Сегодня мы, по сути имеем два города – Санкт-Петербург, промышленный пояс вокруг исторического центра и Ленинград. Конечно, Вторая мировая война привела к большим разрушениям, но все было восстановлено. Санкт-Петербург – это уникальный город, это актив нашего государства. Я бы всех российских детей после окончания школы отправлял в наш город, чтобы они посмотрели, какой должна быть правильная жизнь.

Сложилось мнение, что западные архитекторы не должны строить в Санкт-Петербурге. Канадское архитектурное бюро Diamond & Schmitt Architects построило вторую сцену Мариинского театра, но лучше бы оно этого не делало. Из мировых архитекторов только Рикардо Бофилл смог построить два здания в историческом центре Санкт-Петербурга, вписав их в архитектурный контекст.

Сегодняшнее петербургское архитектурное сообщество продемонстрировало перед обществом свою состоятельность. Современные архитекторы являются потомками великих архитекторов прошлого, потому что система архитектурного образования построена правильно.

– Должно ли государство влиять на архитектурный процесс?

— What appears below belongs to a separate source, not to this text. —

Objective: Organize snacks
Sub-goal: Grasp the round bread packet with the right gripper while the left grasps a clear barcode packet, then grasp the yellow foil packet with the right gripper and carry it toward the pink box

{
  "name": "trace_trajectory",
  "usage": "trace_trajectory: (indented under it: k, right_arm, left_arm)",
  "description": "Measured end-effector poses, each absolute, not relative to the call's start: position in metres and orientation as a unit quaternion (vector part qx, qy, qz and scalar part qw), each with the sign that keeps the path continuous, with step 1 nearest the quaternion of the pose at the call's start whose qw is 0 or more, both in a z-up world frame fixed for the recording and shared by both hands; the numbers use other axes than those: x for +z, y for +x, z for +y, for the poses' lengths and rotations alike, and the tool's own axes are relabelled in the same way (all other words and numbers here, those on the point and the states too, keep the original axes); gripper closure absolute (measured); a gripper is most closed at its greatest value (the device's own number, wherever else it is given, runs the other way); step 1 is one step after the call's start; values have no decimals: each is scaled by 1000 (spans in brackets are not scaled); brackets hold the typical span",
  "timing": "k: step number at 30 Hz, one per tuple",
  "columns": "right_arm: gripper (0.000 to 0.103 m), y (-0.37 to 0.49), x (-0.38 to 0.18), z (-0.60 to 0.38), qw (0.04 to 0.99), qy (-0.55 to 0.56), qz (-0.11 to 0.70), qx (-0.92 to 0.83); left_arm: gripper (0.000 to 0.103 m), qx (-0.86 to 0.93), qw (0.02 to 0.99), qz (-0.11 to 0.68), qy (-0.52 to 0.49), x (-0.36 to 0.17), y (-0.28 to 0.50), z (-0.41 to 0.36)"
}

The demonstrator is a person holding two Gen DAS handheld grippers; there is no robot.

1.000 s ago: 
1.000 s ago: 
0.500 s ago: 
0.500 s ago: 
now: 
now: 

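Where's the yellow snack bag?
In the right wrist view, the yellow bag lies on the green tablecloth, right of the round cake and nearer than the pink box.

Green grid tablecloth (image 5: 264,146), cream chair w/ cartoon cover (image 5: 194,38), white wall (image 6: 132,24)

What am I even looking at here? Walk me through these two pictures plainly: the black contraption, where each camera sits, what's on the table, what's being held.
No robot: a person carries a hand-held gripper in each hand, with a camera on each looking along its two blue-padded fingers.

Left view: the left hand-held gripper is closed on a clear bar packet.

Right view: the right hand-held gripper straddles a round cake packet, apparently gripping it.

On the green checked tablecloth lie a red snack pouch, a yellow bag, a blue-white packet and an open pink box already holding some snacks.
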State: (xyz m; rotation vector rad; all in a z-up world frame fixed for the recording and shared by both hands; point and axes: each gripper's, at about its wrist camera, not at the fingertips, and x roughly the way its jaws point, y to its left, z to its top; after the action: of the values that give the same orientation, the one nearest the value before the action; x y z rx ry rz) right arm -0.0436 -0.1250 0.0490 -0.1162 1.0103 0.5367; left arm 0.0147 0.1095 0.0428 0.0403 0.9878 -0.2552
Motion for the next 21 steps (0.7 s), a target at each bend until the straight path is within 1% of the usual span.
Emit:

– На сегодняшний день в нашей стране сложилась странная ситуация. Архитектор находится в очень нехорошем юридическом положении. Государство не понимает, что такое архитектура. Архитектор выполняет две вещи: миссию и услугу. Так вот, государство видит только услугу. Петр I внедрил в России прусскую модель строительства и архитектуры, которая подразумевает генподряд и генподрядчика. Архитектор – это генпроектировщик, он отвечает за все разделы, проходит экспертизу, является координатором всех участников процесса. Сегодня это разобрано, прусская модель осталась без первоисточника. Во всем мире строители не имеют права проектировать, они могут только делать рабочие чертежи по сделанным проектам. Но в России строительное лобби продавило законы, по которым строители теперь сами проектируют, сами строят и сами продают. Для всех очевидна необходимость принятия Закона об архитектуре.

Необходимо, чтобы наши уважаемые законодатели поняли, что архитектура, кроме всего прочего несет и социальную ответственность. «Недорогое» жилье не значит – «плохое», экономичная архитектура может быть красивой, интересной и умной. А сегодня, находясь в некоторых районах Санкт-Петербурга, я не понимаю, что это за город. В новостройках надо вести большую работу и приводить в порядок фасады панельных домов также, как мы приводим в порядок фасады исторического центра.

Меня очень радует появление транспортной инфраструктуры – Кольцевой автодороги, Западного скоростного диаметра. Сегодня событийность в Санкт-Петербурге тождественна событийности в любом североевропейском городе.